Parlando di social network, di reti sociali, se guardiamo la cartina di distribuzione,
ci accorgiamo che in Africa c’è quasi il vuoto. Questo ha un significato: mancano
i providers, manca l’elettricità, mancano tante cose. Lo stesso vale per alcuni settori
dell’America Latina o certi settori dell’Asia. Questo fa sì che anche la Chiesa, che
si muove e opera in questi contesti, per annunciare il Vangelo, deve fare riferimento
con varie velocità a queste possibilità che gli vengono offerte.
D. – Alla
luce di questa “alta velocità della notizia” quali sono le sfide che la Chiesa si
pone?
R. – Siamo sommersi dai messaggi e dalle notizie e il rischio è che,
innanzitutto, non sappiamo più valutare le notizie, non sappiamo più pesarle, anche
perché arrivano con una velocità impressionante. Corriamo il rischio di perdere l’orientamento.

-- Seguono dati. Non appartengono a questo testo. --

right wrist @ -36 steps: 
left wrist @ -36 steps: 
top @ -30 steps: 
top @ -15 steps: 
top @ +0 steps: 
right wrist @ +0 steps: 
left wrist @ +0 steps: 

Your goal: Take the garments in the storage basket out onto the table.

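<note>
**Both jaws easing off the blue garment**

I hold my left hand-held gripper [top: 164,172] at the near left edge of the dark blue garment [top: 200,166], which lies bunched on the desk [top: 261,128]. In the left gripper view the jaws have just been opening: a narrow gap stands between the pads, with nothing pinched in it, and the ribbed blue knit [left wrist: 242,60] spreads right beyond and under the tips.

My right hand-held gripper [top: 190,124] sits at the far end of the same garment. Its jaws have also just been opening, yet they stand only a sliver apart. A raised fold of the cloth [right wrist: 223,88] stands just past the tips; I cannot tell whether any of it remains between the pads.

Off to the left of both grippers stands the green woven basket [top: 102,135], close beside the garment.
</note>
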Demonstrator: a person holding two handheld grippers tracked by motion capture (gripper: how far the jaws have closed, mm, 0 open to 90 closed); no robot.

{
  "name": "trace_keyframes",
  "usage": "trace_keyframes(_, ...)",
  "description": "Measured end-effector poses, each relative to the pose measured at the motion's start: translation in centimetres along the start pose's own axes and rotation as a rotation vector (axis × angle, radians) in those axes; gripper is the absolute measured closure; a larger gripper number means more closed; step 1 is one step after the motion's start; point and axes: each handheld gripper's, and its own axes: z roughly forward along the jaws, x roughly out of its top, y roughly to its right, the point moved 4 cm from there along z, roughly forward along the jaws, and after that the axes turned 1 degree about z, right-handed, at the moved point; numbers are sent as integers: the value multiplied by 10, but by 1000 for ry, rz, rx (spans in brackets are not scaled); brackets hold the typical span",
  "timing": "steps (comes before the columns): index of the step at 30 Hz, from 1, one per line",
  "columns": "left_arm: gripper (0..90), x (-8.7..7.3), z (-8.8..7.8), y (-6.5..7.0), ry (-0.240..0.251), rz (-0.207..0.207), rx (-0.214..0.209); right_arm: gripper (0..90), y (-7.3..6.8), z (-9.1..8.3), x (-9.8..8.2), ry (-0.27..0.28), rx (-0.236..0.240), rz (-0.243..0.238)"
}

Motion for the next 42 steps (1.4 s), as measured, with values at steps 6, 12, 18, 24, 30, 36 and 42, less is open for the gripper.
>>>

Siamo talmente ingolfati di notizie, che facciamo ancora più fatica a scoprire la
Buona Notizia, che è risposta vera ai problemi della mia vita, del mio cuore, e questo
innegabilmente pone problemi che sono una sfida. Ecco perché abbiamo bisogno non di
chiudere ma di sapere educare le persone in questo contesto comunicativo a riscoprire
il senso di certe cose.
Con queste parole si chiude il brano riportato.